Importa não confundir:

  • A Harbor não é DAC-7. Não cobramos ao hóspede em seu nome. Funcionamos como ferramenta de gestão — software-as-a-service. Não temos obrigação DAC-7 e nada do que fizer na Harbor é reportado à AT por nós (excepto, naturalmente, os recibos próprios da Harbor pelo serviço que lhe vendemos).
  • Cobrança directa (hóspede paga em casa, MB no momento, transferência) não é DAC-7 — não há plataforma a intermediar. Mas continua a ser sujeito a IRS.
  • Channel managers internacionais (Hostaway, Hosthub, Smoobu) também não são DAC-7. Reportam apenas as suas próprias receitas (subscrição mensal cobrada a si).

O que fazer agora

  1. Pedir o relatório DAC-7 da plataforma. Airbnb e Booking enviam por email no fim de janeiro. Vrbo disponibiliza no Owner Dashboard. Compare com o que tem nos seus registos antes de declarar IRS.
  2. Reconciliar com a sua declaração IRS Anexo B. Diferenças razoáveis (devoluções, cancelamentos, descontos) são aceitáveis se documentadas. Diferenças grandes obrigam a corrigir antes de submeter.
  3. Garantir que comunica todos os hóspedes estrangeiros ao SIBA. O cruzamento DAC-7 ↔ SIBA é automático.
  4. Submeter declarações mensais de taxa turística mesmo a zero. Não submeter é mais visível agora que a CML cruza com DAC-7.
  5. Manter recibos e faturas. Em caso de divergência DAC-7 / IRS, é a documentação interna que define se há regularização ou processo.

Como a Harbor ajuda

Embora a Harbor não seja DAC-7, é a ferramenta natural de reconciliação. Ao centralizar reservas Airbnb + Booking + Vrbo num único calendário com receita por reserva, gera relatórios mensais e anuais que comparam directamente com o DAC-7 das plataformas. Quando chegar Janeiro de 2027 e receber os relatórios DAC-7 de 2026, a reconciliação leva minutos em vez de horas.
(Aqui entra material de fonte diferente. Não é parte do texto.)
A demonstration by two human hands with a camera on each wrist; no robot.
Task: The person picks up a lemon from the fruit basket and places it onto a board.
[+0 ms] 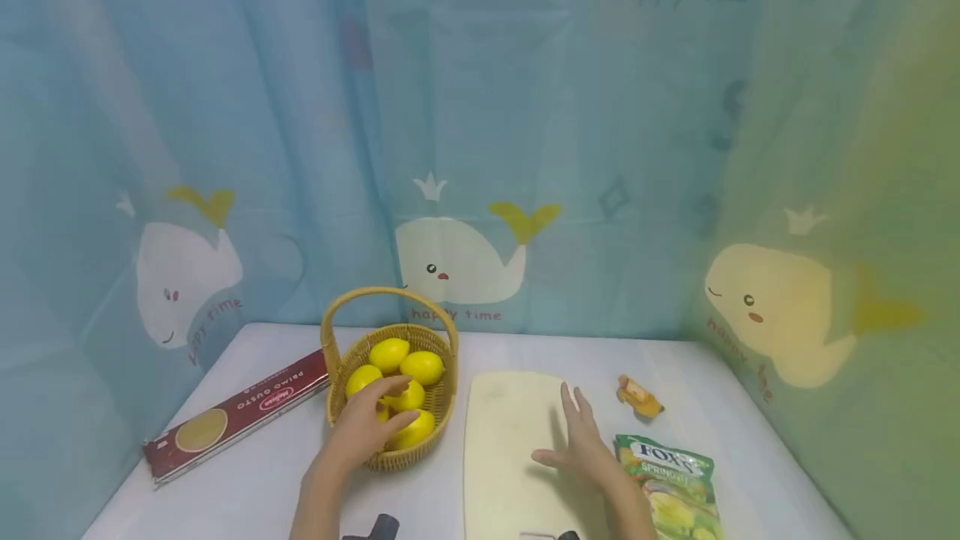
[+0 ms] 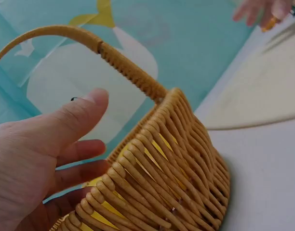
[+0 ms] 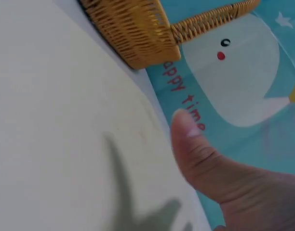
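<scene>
My left hand (image 1: 362, 425) reaches over the wicker basket (image 1: 397, 462), its thumb and fingers spread above several yellow lemons (image 1: 388, 354). In the left wrist view that hand (image 2: 46, 154) is beside the basket rim (image 2: 133, 151), with no lemon between thumb and fingers; whether its fingertips touch a lemon is hidden. Over the right side of a cream cutting board (image 1: 502, 440) hovers my right hand (image 1: 587, 450), fingers extended and holding nothing. Only its thumb (image 3: 200, 159) shows clearly in the right wrist view, above the board with a shadow on it.
Left of the basket lies a long dark red Primo Gusto pasta pack (image 1: 243, 415). A green Fox's bag (image 1: 670, 486) and a small orange wrapped item (image 1: 640, 397) lie at the right. Dark objects (image 1: 384, 527) poke in at the bottom edge. A whale-print curtain (image 1: 480, 148) surrounds the table.
</scene>
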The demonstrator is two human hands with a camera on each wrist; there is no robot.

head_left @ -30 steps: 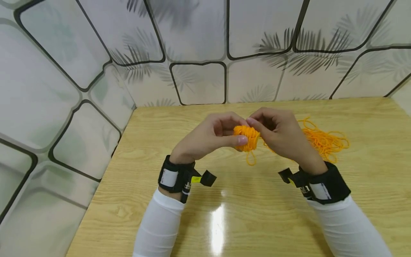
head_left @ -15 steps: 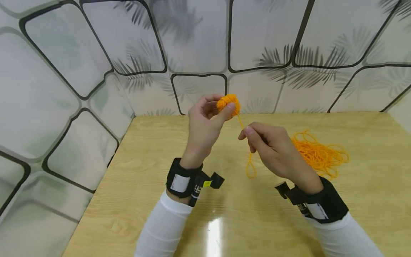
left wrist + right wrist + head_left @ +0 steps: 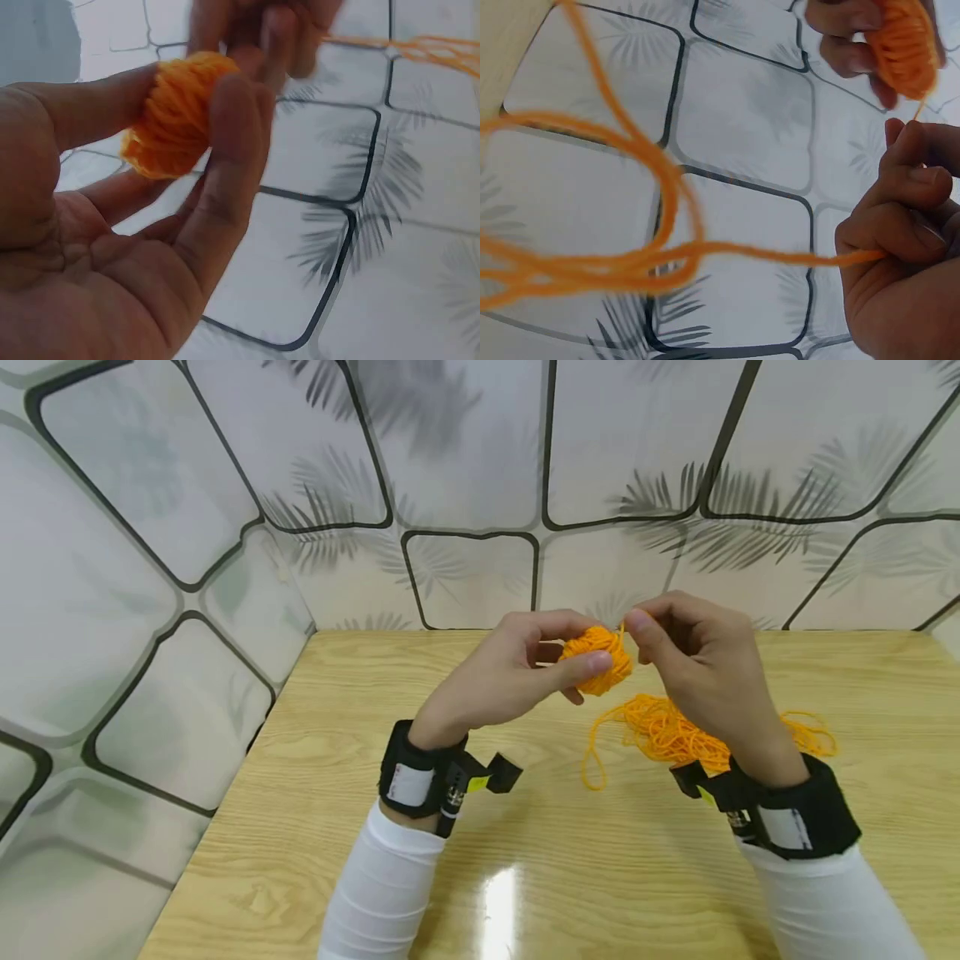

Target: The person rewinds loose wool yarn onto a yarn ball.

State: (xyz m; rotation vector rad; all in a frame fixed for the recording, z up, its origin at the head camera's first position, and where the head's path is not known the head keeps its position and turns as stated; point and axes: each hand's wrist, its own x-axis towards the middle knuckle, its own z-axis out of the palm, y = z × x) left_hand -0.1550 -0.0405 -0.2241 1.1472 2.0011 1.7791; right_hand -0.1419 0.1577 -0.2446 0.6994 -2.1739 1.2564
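Note:
A small ball of orange yarn [image 3: 597, 662] is gripped between the thumb and fingers of my left hand [image 3: 517, 672], above the far part of the table. Just to its right, my right hand [image 3: 705, 672] pinches the yarn strand [image 3: 622, 628] that runs off the ball. In the right wrist view the strand [image 3: 795, 259] passes through the curled fingers and trails out toward loose loops. The left wrist view shows the ball [image 3: 180, 116] held between thumb and fingertips, the wound strands lying crosswise. Beneath the right hand, a loose heap of orange yarn [image 3: 667, 731] is partly hidden by it.
A light wood table [image 3: 337, 877] stands against a wall covering [image 3: 472, 577] with black lines and grey leaf prints. Another such wall [image 3: 112, 677] rises at the left. One yarn loop [image 3: 592, 768] reaches out from the heap toward the front.
The right hand dropped below the ball, drawing the strand down, then rose to its right side. The left hand tilted the ball up, then brought it back down and rightward.

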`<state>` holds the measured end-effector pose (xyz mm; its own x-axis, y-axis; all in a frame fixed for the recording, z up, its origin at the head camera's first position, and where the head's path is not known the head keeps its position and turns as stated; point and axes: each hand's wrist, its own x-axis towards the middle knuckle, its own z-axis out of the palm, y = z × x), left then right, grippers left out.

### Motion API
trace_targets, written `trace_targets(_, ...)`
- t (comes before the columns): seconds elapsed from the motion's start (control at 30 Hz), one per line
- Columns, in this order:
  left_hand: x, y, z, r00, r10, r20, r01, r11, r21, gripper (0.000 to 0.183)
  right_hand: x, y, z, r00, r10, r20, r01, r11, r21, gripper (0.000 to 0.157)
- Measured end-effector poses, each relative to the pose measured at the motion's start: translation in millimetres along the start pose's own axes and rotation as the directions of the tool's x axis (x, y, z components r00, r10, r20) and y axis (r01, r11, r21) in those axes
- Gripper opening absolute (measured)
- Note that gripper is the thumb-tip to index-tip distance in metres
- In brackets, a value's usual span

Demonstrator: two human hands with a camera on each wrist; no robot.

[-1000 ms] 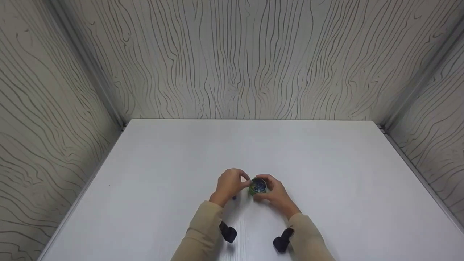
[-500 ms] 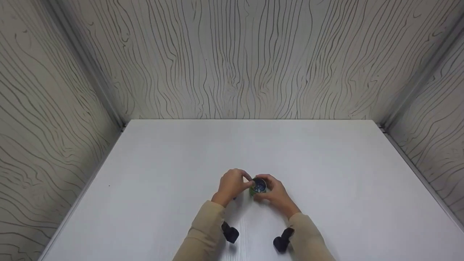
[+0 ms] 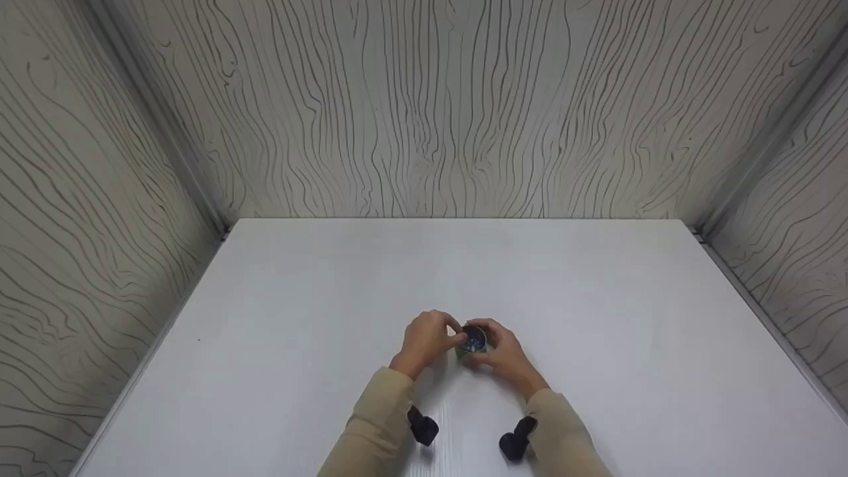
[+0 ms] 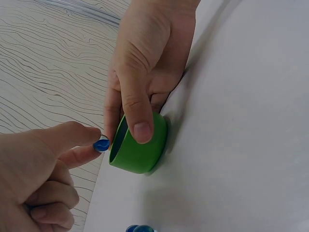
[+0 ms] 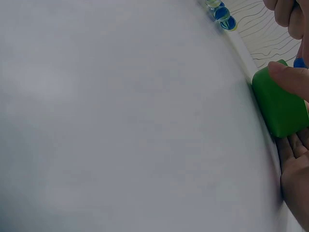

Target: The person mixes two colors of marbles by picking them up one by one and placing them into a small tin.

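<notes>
A small green cup stands on the table, its opening showing several blue marbles in the head view. My right hand holds the cup from the right, thumb against its near side and fingers round the far side. Between thumb and index finger, my left hand pinches a blue and clear glass marble beside the cup's rim. In the right wrist view this marble is only partly visible behind the cup and fingers.
Several loose glass marbles lie on the white table, left of the cup; the left wrist view catches some marbles at its lower edge. Wood-grain patterned panels stand behind and at both sides.
My left hand has shifted slightly right, bringing its fingertips over the cup's left rim. A blue marble once visible near the left wrist is now hidden. My right hand and the cup stay put.
</notes>
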<state>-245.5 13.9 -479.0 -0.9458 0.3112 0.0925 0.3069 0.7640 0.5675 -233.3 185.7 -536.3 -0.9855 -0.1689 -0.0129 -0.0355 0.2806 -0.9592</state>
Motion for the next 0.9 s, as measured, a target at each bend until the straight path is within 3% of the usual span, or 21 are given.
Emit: trace_targets(0.9,-0.8,0.3,5.1,1.000,0.012,0.006,-0.012,1.000,0.012,0.016,-1.3,-1.1,-1.1,0.999,-0.041,0.007,0.041,0.999,-0.009,0.059)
Em paralelo, a submissão SIBA automática garante que cada hóspede estrangeiro reportado pelas plataformas tem o boletim correspondente no SIBA — fechando a outra ponta do cruzamento da AT.

Resumo

  • DAC-7 obriga plataformas a reportar receita por anfitrião à AT desde 2024.
  • Airbnb, Booking, Vrbo, Expedia: todos abrangidos.
  • AT cruza com IRS, SIBA e taxa turística — divergências geram fiscalizações.
  • "Esquecer" rendimentos já não é viável.
  • Manter operação organizada (Harbor + SIBA + declarações municipais) reduz risco para perto de zero.